Cables held out for what felt like about three quarters of an hour to set up a final clash with another local rival, City of Liverpool FC. They call themselves The Purps, and if that's not enough of a reason for the neutrals to want them to lose, I don't know what is.
I was lucky to get a ticket for today’s match. The club put 1400 tickets for sale online on Wednesday, with the intention of allowing 600 to pay on the day, and they sold out in 17 minutes. They had to put out a statement on Thursday announcing that they’d be contacting season ticket holders who hadn’t managed to get a ticket, before releasing the remaining tickets online. The match has now sold out. Switching it to Goodison, if it had been feasible, wouldn’t have been the worst idea; moving it to Wembley might have been a bit much.
So, Cables are 90 (hopefully, my nerves can’t take another bout of extra time) minutes away from the 7th tier. Latics are in the 5th. So, we’re one simultaneous promotion and relegation away from them being in the same league next year. What a terrifying prospect.
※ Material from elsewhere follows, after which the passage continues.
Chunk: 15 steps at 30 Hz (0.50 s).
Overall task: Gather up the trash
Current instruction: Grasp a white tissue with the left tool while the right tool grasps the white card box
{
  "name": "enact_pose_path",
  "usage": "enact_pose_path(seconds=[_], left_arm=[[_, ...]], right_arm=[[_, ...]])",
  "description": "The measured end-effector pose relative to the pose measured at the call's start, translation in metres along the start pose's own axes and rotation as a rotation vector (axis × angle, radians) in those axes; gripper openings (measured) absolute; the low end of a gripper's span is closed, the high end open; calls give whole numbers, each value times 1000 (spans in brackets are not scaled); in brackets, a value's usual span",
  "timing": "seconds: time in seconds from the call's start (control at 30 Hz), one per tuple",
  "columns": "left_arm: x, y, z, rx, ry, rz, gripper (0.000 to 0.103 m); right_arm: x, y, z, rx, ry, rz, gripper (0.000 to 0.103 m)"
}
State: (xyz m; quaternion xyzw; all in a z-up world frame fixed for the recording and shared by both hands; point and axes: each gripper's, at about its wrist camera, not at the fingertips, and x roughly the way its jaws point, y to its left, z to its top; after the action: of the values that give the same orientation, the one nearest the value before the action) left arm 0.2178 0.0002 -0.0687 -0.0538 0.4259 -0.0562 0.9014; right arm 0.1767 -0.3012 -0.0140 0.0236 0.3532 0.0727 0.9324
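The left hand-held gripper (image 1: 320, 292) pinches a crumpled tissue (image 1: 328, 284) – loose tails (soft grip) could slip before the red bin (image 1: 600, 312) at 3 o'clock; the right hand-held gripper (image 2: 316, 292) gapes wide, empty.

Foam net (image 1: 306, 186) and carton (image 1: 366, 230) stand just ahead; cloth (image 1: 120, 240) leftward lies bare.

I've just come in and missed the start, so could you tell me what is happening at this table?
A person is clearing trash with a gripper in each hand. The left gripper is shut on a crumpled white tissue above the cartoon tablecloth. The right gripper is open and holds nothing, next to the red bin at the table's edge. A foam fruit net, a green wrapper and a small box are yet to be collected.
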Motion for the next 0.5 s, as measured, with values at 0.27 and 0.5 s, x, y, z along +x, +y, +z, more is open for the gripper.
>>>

We mustn’t forget, of course, that Latics are being represented at Wembley on Sunday by St Herbert’s Primary School, who are playing in the final of the National League Trust Cup. Imagine being 10, 11 years old and playing at Wembley. You’ve already done us proud, kids. The very best of luck to you and enjoy your day.
📷 Oldham Athletic
It would have been nice if we’d all been there to cheer them on, but I’ll settle for standing on the terrace where my dad used to take notes nearly 40 years ago, cheering on my hometown team, and feeling sorry for whoever has to wash the kit nowadays. COYC. KTMFF.